Infine, una “vera” guerra civile è una lotta armata, all’interno della stessa comunità, tra parti organizzate che si contendono il controllo. In altre parole, la discesa brutale e totale di un intero paese nella violenza fisica concertata. Ripeto: questa visione sembra semplicistica. Perché innumerevoli ipotesi, più complesse e fuori dagli schemi, potrebbero essere verificate. Anche riflettendo attentamente sull’Impero Romano, nessun precedente può guidarci. Teniamo presente che nessuna società prima della nostra ha vissuto sotto il regno dell’individualismo di massa, una sorta di terra incognita, senza mappa né bussola.

Pierre Brochand
Se non ci stiamo dirigendo verso una “guerra civile”, dove stiamo andando?
La mia sensazione è questa: molto prima di arrivare a una battaglia mortale per la sovranità, continueremo a sprofondare nelle sabbie mobili. L’ondata migratoria, se persiste, produrrà una catena di degradazioni, sia latenti nella durata che esplosive nel momento. L’immigrazione attuale è un fenomeno sociale totale le cui onde d’urto si fanno sentire ovunque. Per semplificarle, rianimano le fratture non negoziabili – irrisolvibili con procedure – che credevamo fossero alle nostre spalle: discordia religiosa, inimicizia coloniale, flagello razziale, abisso culturale, alleanze nazionali incompatibili, a cui si aggiunge, per buona misura, l’inadeguatezza economica.
In breve, stiamo prendendo in pieno il boomerang di una Storia che altrove è tutt’altro che finita. Un processo sotterraneo, quindi, quando queste rotture, impercettibili di giorno in giorno, finiscono per emergere attraverso l’accumulazione. Scoppi esplosivi nascono quando, da queste trasformazioni, emergono contraddizioni che i meccanismi di assorbimento – un tempo efficaci con gli eurocristiani – non riescono più a superare. La violenza diventa allora l’unica soluzione.

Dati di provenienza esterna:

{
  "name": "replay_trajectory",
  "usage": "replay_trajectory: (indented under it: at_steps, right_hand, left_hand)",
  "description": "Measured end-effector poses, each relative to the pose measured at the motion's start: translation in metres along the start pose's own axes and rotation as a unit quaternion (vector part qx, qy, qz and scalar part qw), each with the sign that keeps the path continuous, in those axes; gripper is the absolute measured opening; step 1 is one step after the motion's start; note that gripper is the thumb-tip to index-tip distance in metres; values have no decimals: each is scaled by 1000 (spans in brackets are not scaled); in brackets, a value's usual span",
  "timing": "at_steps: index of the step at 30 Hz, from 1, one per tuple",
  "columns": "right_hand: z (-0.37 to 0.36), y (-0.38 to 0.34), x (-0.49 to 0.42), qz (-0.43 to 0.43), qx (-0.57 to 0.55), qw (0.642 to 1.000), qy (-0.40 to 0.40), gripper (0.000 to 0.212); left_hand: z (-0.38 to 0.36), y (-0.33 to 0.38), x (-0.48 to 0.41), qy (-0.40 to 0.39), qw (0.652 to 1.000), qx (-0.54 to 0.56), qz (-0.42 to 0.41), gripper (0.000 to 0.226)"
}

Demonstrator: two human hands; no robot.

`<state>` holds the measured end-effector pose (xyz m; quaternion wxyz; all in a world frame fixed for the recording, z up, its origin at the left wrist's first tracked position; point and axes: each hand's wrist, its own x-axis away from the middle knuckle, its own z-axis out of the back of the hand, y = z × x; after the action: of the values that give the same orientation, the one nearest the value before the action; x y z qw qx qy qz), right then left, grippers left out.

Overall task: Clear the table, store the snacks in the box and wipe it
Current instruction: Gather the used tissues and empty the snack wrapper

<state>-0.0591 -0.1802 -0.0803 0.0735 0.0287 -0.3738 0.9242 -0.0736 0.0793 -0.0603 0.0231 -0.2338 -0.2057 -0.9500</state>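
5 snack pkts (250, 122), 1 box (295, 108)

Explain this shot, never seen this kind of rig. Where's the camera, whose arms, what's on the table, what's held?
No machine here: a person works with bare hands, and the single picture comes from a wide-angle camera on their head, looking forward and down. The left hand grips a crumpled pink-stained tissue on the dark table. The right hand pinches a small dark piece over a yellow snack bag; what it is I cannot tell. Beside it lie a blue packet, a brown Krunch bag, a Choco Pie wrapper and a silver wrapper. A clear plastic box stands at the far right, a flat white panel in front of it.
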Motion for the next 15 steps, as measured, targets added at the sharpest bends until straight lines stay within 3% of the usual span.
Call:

Una violenza multiforme – delinquenziale, nichilista, metapolitica – inizialmente sporadica e dispersa, ma che assume una forma più agglutinante con l’aggravarsi delle rotture. In altre parole, in definitiva, un processo quasi vulcanico, che combina un magma sotterraneo, portatore di forti tendenze, con improvvise eruzioni, che si verificano con qualsiasi pretesto. È sottinteso che la scelta non è sempre tra la vita e la morte, ma anche tra un’esistenza degna di essere vissuta e altre che non lo sono. Altrimenti, che senso avrebbe?
Sono ben consapevole che, delineato in questo modo, questo futuro rimane nebuloso. Ciò non preclude l’apertura di un quadro di riflessione che, pur tentando di escludere la paranoia – compito a volte difficile – evidenzia una serie di possibilità.
Parla di un “quadro di riflessione”. Può definirlo meglio?
A mio avviso, dobbiamo iniziare prendendo coscienza del punto di arrivo inconfutabile: una Francia a maggioranza africana e musulmana, ben prima della fine di questo secolo. Uno sconvolgimento che sfido chiunque a sperare sia pacifico e benevolo. La logica ci porta a identificare innanzitutto gli attori di questa tragedia. Se crediamo al quadro attuale, il loro numero è illimitato, poiché ogni cosa è un caso di studio. Questo non è il mio approccio. La mia esperienza professionale mi porta a commettere il peccato di amalgamazione. I gruppi rimangono agenti storici determinanti, e lo diventano ancora di più quando riaffiorano i casus belli del passato. Per me, questi gruppi sono quattro.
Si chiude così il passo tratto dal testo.